- **How to complete this task**:
Please retype the data in full, exactly as given.

= Beginning of Section =

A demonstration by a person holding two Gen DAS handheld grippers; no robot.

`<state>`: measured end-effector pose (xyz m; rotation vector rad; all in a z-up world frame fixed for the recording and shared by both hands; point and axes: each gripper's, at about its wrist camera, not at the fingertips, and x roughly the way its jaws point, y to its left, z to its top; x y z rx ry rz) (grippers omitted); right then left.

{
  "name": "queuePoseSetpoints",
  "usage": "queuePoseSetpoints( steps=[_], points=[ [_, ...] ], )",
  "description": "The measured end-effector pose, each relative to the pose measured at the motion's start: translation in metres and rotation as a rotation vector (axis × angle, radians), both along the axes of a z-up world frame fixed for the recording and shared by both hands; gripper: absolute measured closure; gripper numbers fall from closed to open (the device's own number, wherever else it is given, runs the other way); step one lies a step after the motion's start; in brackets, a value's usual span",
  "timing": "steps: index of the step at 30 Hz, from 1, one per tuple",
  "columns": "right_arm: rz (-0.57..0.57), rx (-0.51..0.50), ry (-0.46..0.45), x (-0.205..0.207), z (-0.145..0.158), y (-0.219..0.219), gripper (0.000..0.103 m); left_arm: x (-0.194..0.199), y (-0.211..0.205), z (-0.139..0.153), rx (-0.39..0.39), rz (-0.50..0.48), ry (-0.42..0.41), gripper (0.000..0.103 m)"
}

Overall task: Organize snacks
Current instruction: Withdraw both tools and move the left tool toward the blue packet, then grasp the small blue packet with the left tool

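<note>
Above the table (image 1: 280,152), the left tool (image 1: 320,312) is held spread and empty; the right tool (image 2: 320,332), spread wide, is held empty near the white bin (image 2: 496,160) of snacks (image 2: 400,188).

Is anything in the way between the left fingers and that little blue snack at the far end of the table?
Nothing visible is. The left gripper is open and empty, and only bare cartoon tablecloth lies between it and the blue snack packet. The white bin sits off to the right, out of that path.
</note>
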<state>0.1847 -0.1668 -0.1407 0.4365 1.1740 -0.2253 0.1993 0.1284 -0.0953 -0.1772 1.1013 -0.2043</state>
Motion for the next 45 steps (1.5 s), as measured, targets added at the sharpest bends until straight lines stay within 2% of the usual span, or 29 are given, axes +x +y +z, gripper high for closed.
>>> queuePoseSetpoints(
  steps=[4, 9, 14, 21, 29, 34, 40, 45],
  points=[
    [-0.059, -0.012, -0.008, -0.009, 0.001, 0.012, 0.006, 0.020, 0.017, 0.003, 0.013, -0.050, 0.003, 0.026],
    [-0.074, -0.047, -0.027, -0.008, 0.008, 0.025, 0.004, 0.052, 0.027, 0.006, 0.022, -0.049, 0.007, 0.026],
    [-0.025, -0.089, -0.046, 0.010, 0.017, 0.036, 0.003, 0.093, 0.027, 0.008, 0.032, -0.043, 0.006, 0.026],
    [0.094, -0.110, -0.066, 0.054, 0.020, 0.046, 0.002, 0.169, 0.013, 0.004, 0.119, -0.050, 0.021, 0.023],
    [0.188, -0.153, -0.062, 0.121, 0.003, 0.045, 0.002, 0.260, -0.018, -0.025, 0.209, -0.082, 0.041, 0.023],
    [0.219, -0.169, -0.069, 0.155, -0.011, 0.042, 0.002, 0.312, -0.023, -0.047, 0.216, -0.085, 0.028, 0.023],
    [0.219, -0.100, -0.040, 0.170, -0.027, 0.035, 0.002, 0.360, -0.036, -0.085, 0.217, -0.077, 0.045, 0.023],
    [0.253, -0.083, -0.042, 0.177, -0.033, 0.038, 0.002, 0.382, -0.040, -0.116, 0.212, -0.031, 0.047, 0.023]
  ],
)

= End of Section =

- **Answer**:
A demonstration by a person holding two Gen DAS handheld grippers; no robot.

`<state>`: measured end-effector pose (xyz m; rotation vector rad; all in a z-up world frame fixed for the recording and shared by both hands; point and axes: each gripper's, at about its wrist camera, not at the fingertips, and x roughly the way its jaws point, y to its left, z to its top; x y z rx ry rz) (grippers omitted); right then left.

{
  "name": "queuePoseSetpoints",
  "usage": "queuePoseSetpoints( steps=[_], points=[ [_, ...] ], )",
  "description": "The measured end-effector pose, each relative to the pose measured at the motion's start: translation in metres and rotation as a rotation vector (axis × angle, radians), both along the axes of a z-up world frame fixed for the recording and shared by both hands; gripper: absolute measured closure; gripper numbers fall from closed to open (the device's own number, wherever else it is given, runs the other way); step one lies a step after the motion's start; in brackets, a value's usual span",
  "timing": "steps: index of the step at 30 Hz, from 1, one per tuple",
  "columns": "right_arm: rz (-0.57..0.57), rx (-0.51..0.50), ry (-0.46..0.45), x (-0.205..0.207), z (-0.145..0.158), y (-0.219..0.219), gripper (0.000..0.103 m); left_arm: x (-0.194..0.199), y (-0.211..0.205), z (-0.139..0.153), rx (-0.39..0.39), rz (-0.50..0.48), ry (-0.42..0.41), gripper (0.000..0.103 m)"
}

Overall task: Organize snacks
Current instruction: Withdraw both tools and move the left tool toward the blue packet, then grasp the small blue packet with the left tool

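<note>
Above the table (image 1: 280,152), the left tool (image 1: 320,312) is held spread and empty; the right tool (image 2: 320,332), spread wide, is held empty near the white bin (image 2: 496,160) of snacks (image 2: 400,188).

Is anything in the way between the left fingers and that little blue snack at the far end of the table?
Nothing visible is. The left gripper is open and empty, and only bare cartoon tablecloth lies between it and the blue snack packet. The white bin sits off to the right, out of that path.
</note>
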<state>0.1847 -0.1668 -0.1407 0.4365 1.1740 -0.2253 0.1993 0.1284 -0.0953 -0.1772 1.1013 -0.2043</state>
Motion for the next 45 steps (1.5 s), as measured, targets added at the sharpest bends until straight lines stay within 2% of the usual span, or 29 are given, axes +x +y +z, gripper high for closed.
>>> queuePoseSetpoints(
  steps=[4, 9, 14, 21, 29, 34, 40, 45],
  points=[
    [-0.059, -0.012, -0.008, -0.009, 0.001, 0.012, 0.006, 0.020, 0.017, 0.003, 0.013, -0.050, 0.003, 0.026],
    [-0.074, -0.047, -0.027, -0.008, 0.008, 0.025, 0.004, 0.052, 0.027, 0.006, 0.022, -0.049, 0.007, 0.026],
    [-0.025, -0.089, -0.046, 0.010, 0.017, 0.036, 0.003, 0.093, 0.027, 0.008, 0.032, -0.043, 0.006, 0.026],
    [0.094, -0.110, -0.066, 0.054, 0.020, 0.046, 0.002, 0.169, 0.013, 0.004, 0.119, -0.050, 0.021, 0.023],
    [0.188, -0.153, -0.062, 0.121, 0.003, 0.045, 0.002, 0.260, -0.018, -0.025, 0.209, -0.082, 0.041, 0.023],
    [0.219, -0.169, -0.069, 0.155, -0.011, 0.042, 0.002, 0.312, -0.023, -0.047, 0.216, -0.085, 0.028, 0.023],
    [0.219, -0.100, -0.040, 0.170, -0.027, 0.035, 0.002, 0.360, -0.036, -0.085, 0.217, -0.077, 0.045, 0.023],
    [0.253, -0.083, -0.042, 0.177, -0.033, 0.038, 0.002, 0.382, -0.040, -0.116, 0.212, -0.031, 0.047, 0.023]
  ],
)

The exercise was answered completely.